Everyone knows what an RTO is right?

When I ask this question during the VCDX Workshops, I inevitability get an answer along the lines of “Recovery Time Objective is how long it takes to recover an environment.” From a definition perspective, this is true — however, as with many concepts, especially as they relate to the VCDX certification, I believe there is more to it. When an organization defines an RTO target as part of a Business Continuity or Disaster Recovery plan, the architect responsible for delivering the platform to meet that target needs to understand what exactly the business requires.

When I worked in various operation teams, responsible for the data center infrastructure, a typical on-call escalation generally went like this.

  • Alert is generated within a window 5-15 minutes of the service going offline.
  • NOC / Tier 1 support team acknowledges the alert, determines which team is responsible for the alert.
    • Depending on the organization, the NOC / Tier 1 team may attempt to triage the system prior to escalation.
  • NOC / Tier 1 support team escalates to the Tier 2 team to further investigate the outage.
  • Tier 2 team member may spend anywhere between 15 and 45 minutes investigating and/or attempting to resolve the outage.
  • Tier 2 team member escalates issue to on-call or Tier 3 team.
  • Tier 3 team investigates the issue, alerts or provides updates to the incident management team.

When I was on Tier 3 teams, participating in on-call responsibilities, by the time I was involved the outage had typically been ongoing anywhere from 30 minutes to 90 minutes — depending on the severity of the outage, level of investigation performed by Tier 1 and 2 teams, etc. This timeline is important as it relates to understanding the business requirements for executing a Business Continuity/Disaster Recovery (BCDR) plan, as it can or will immediately impact the ability to meet the target RTO.

As an architect, when we are gathering requirements from the stakeholders, we need to drill down into a realistic RTO target and understand all of the inter-dependencies for a BCDR plan.

I would argue in the example above, the timer for the RTO target shouldn’t begin when the alert is first generated, but rather when the business decides the issue is catastrophic enough to execute the BCDR plan and failover all of the identified services to a secondary location. If the business decides the timer should start when the first alert is generated, you will need to discuss operational plans and processes to assist the business in understanding how much time to allow for investigation prior to the decision to execute the BCDR plan.
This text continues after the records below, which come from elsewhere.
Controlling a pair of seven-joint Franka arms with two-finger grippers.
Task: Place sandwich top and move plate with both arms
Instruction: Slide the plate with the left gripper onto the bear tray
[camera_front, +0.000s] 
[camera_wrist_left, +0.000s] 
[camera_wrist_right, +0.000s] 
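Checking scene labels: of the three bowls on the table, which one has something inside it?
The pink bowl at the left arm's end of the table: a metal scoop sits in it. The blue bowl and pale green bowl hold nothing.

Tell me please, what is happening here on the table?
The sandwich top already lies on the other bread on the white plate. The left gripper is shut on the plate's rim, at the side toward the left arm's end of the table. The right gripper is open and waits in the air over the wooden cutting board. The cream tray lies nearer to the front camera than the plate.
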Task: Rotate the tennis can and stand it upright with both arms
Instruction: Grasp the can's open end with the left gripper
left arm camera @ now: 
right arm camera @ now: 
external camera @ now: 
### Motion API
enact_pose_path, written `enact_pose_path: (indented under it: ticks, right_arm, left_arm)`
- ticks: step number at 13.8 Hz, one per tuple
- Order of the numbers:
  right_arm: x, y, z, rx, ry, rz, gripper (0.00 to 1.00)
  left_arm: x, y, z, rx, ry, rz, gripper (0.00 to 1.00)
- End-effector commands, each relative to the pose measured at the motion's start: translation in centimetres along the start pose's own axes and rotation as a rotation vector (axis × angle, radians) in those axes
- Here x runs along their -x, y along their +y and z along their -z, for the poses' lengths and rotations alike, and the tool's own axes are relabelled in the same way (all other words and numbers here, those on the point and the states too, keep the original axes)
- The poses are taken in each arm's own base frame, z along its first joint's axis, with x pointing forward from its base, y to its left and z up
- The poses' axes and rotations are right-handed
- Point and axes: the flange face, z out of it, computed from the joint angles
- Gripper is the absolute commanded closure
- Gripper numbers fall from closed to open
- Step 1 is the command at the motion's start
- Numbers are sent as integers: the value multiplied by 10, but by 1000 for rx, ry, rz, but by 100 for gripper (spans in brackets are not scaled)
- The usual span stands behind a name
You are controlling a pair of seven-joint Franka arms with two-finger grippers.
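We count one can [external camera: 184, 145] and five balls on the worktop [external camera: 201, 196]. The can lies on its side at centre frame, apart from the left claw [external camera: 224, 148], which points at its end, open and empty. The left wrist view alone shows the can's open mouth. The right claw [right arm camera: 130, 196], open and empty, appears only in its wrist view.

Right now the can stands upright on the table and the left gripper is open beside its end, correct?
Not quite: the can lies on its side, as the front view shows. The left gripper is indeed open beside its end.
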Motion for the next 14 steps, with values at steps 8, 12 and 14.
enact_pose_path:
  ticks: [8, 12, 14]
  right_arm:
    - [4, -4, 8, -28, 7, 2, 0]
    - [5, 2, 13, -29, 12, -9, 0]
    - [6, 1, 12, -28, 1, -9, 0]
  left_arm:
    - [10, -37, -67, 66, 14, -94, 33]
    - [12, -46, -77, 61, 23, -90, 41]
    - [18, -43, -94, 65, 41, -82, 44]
Service Tier Inter-dependencies and the RTO

Similar to the service tier relationships and their impact on SLAs, the BCDR target RTOs are inter-related to one another. The key difference between the two inter-dependencies (SLO vs RTO) is that the RTOs are not linear, but rather interconnected. The following diagram illustrates the interconnectivity between the service tiers for RTOs.

Depending on the type of service disruption or outage, a dependent service may be impacted by the lower-level services RTO and RPO targets.

In a region-wide failure, assuming all services will need to be restored in parallel, the recovery point and recovery time objectives will be equal to the maximum value of all the services.

From a VCDX certification perspective, it is important to be able to demonstrate your ability to understand and design around these interdependencies. I encourage all of us to further our understanding of the impact of our design choices to improve our skillset in the ever-evolving cloud technologies.